Franco TerrazzanoAt the end of August Finance Minister Travis Toews released his budget update, which was 20 pages doused from top to bottom in red ink. Albertans couldn’t afford our high-cost provincial government before the pandemic. And Toews’ budget update shows we definitely can’t afford our high-cost provincial government now.

At $24 billion, this year’s deficit is expected to be the largest in the province’s history. The provincial government’s debt will also reach $100 billion by the end of the year, according to the budget update.

With Alberta families and businesses struggling to stay above water, Toews only has one option to fix the budget: cut spending. Toews can’t keep nibbling around the edges anymore. He must do what Alberta politicians haven’t been willing to do for two and a half decades: tackle government labour costs.

The Alberta government’s labour costs make up more than half of its operating budget. That means Toews doesn’t have a hope in hell of balancing the budget and repaying the debt unless he’s able to take some air out of the government’s ballooning labour costs.

Not only does Toews need to reduce government labour costs, he should be reducing these costs.

For five years now, workers outside of government have been feeling the pain of Alberta’s economic downturn. Countless private-sector workers lost their job or took pay cuts to continue putting food on the table.

In 2015, Christina Coffey was laid off from her oil and gas job. Since then, she’s been looking for work that’s been all too hard to come by. Only a few months ago she told Global News that she’s still “up half the night” worried about losing her home. How many other Albertans could share a similar horror story?

But instead of government employees sharing in the burden of the downturn, government labour costs continued their upward climb. Since the end of 2014, more than 10,000 government employees were added, and total costs increased by about $3.5 billion.

This might be the most staggering figure of all: while government compensation costs increased by nearly 15 per cent between 2014 and 2019, total compensation paid to all Alberta employees fell by five per cent.

The COVID-19 economic shutdown exacerbated the divide between Alberta’s government employees and everyone else. Alberta’s private sector was hit hard with many job losses and pay cuts. But as the Fraser Institute explains, “government employees have gotten through the economic shutdown largely unscathed.”

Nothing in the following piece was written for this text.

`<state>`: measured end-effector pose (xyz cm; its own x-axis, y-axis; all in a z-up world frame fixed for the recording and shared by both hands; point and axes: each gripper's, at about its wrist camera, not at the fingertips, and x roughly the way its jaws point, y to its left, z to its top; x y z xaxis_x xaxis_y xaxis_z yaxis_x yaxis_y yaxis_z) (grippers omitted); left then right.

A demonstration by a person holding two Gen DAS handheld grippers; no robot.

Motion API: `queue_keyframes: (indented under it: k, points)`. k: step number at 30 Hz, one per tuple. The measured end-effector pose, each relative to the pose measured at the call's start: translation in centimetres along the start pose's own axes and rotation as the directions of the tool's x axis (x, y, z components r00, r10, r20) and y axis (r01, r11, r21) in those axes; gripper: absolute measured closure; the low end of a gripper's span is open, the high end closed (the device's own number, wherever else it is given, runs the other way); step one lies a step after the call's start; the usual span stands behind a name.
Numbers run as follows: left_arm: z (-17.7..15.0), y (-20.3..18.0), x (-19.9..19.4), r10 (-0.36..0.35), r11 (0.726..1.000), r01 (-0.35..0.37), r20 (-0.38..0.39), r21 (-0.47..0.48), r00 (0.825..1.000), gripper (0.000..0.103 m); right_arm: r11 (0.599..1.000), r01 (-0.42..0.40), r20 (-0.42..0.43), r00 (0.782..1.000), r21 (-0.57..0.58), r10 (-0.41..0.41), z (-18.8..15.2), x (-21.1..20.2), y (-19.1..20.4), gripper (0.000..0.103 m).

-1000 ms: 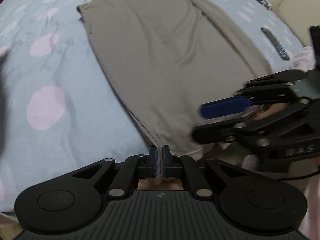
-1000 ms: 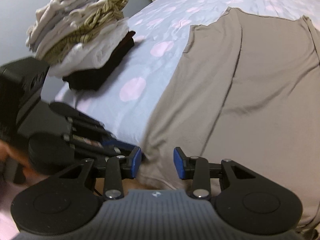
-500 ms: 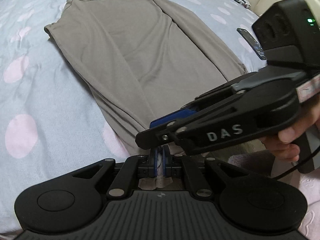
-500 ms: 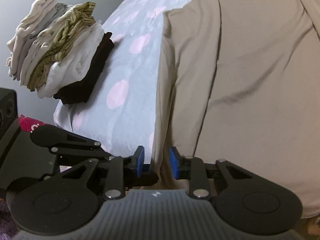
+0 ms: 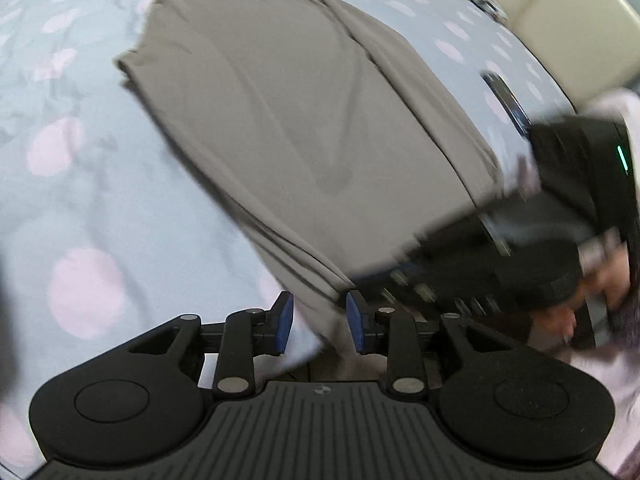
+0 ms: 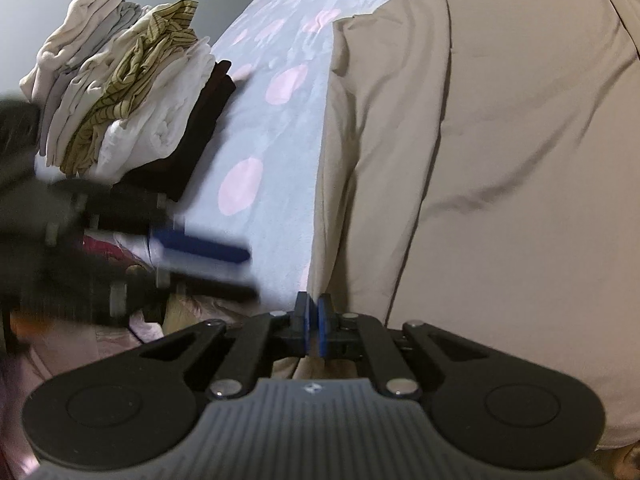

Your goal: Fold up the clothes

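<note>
Your left gripper stands with its blue pads apart at lower centre of the left wrist view, the near corner of the taupe garment lying between them unclamped. Your right gripper is pinched together on the garment's near edge, lower centre of the right wrist view. The garment lies spread on the dotted bedsheet; a stack of folded clothes sits at upper left.

Both wrist views low, close at the bed's near edge (facing across it); shared taupe garment.
</note>
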<state>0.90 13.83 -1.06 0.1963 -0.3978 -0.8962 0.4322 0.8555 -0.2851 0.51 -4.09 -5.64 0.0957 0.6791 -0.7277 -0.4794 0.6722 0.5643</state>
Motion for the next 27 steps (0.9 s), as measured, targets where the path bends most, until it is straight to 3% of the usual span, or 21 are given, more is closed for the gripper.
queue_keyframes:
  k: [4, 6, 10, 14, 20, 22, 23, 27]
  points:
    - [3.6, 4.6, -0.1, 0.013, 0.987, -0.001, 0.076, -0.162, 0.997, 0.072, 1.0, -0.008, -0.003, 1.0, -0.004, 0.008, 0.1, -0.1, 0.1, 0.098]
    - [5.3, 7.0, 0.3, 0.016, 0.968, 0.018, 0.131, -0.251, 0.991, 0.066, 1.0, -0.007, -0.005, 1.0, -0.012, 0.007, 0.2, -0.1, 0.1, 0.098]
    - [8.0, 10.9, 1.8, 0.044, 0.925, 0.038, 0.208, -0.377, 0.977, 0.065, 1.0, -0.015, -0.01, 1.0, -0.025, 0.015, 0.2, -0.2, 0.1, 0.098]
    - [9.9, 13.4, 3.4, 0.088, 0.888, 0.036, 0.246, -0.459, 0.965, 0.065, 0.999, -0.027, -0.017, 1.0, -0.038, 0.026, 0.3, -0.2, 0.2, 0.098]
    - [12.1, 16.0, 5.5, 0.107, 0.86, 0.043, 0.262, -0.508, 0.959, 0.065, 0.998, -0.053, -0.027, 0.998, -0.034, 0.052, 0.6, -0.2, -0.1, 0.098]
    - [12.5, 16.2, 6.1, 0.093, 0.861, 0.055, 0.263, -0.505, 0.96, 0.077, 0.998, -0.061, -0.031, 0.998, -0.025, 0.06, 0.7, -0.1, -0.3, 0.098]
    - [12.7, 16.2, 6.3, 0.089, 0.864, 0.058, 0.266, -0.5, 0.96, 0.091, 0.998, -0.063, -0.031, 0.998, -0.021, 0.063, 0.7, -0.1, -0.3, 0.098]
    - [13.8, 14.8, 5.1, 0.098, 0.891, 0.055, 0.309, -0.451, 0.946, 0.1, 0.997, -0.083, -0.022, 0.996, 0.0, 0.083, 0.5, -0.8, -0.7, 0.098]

The Alberta government’s own finance bureaucrats admit massive savings could be found by simply bringing labour costs in line with costs in other provinces.

“Excluding payments to physicians, Alberta’s total spending on public sector compensation would be approximately $3 billion less every year if it matched the average spending of these provinces,” reads the province’s 2020 budget.

Taxpayers would save an extra $900 million if doctors’ costs were also brought in line with costs in Canada’s other large provinces.

So, what does the government need to do?

The Canadian Taxpayers Federation is calling on Toews to reduce government labour costs to 2014-15 levels, which is when the economic downturn began in Alberta and predates the big labour costs increases that occurred under Rachel Notley’s New Democrats. Private sector compensation still remains lower today than it was five years ago. So yes, it is time for government employees to go back to the austere days of Allison Redford.

As SecondStreet.Org reported, the vast majority of Alberta’s government employees haven’t seen a pay cut since 1994. That’s when a young Jason Kenney was leading the CTF and breathing down Ralph Klein’s neck pushing for necessary cuts.

Now Kenney is standing over Toews’ shoulder. And just like in 1994, it’s now necessary for government employees to take a cut.

Franco Terrazzano is the Alberta Director of the Canadian Taxpayers Federation.